Description of the task:
From the entries that follow, copy exactly the lines beginning at the line holding "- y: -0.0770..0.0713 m" and continuing through the line holding "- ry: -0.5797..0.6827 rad".

Material shown:
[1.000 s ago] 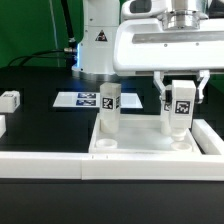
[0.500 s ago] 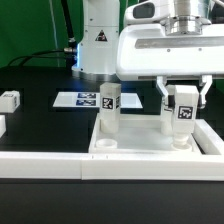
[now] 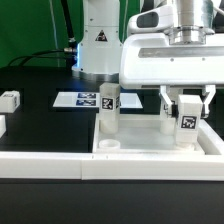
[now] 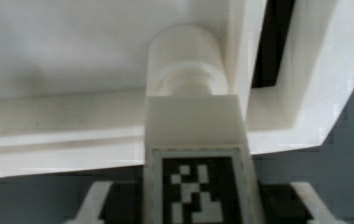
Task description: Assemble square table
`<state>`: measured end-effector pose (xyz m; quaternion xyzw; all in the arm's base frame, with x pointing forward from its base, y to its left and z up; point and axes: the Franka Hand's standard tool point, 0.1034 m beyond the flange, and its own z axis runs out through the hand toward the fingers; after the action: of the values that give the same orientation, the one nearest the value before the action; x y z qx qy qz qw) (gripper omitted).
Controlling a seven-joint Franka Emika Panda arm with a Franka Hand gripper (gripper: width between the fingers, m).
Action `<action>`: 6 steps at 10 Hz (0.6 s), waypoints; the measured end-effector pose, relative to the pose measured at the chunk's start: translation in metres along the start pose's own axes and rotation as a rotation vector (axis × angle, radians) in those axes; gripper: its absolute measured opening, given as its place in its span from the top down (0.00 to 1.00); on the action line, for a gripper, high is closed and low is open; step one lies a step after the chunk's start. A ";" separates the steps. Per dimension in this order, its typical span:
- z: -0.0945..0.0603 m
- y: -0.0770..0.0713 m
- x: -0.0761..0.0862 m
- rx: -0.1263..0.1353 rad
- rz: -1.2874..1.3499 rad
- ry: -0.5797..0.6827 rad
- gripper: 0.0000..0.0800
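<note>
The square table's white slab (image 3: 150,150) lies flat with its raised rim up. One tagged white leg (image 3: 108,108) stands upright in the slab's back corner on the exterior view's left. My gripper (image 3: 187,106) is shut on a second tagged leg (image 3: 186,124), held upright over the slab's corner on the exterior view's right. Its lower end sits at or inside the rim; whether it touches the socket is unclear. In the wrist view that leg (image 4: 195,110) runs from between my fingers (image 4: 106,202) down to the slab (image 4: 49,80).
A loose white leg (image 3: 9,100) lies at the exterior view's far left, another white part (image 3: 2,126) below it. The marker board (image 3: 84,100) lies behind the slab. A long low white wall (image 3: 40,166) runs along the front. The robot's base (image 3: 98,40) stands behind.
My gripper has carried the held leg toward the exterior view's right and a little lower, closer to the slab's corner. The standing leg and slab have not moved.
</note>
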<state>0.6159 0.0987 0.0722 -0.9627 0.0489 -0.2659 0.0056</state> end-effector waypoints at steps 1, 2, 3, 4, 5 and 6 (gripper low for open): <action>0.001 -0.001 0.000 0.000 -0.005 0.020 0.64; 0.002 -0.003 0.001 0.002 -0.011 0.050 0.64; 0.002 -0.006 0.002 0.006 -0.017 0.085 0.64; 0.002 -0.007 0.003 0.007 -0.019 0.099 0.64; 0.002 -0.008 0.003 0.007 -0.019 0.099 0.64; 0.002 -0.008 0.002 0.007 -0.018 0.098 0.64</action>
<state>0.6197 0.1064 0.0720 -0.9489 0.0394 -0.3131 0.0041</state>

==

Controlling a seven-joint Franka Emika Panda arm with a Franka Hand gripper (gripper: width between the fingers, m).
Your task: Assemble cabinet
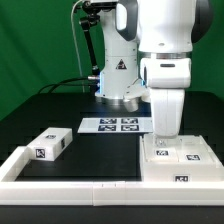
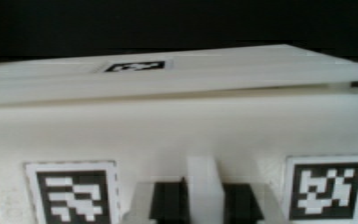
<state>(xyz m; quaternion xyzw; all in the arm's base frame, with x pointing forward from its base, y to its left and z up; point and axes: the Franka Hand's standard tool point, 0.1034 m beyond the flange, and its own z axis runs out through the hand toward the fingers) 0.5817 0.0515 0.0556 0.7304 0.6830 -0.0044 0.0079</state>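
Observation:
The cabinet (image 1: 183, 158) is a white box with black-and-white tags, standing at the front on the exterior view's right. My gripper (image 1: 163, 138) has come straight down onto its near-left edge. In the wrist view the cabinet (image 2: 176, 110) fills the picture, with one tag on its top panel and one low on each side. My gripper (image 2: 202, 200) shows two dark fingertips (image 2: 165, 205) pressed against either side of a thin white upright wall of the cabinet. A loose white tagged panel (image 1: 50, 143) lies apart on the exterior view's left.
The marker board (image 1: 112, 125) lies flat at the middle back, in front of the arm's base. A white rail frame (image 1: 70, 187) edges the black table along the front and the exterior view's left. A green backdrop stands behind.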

Output:
- y: -0.0770..0.0713 m
- x: -0.0761..0.0862 m
- rx: -0.1263..0.1353 rad
- rz: -1.2874..1.3499 rad
- ry: -0.5797..0.6827 rad

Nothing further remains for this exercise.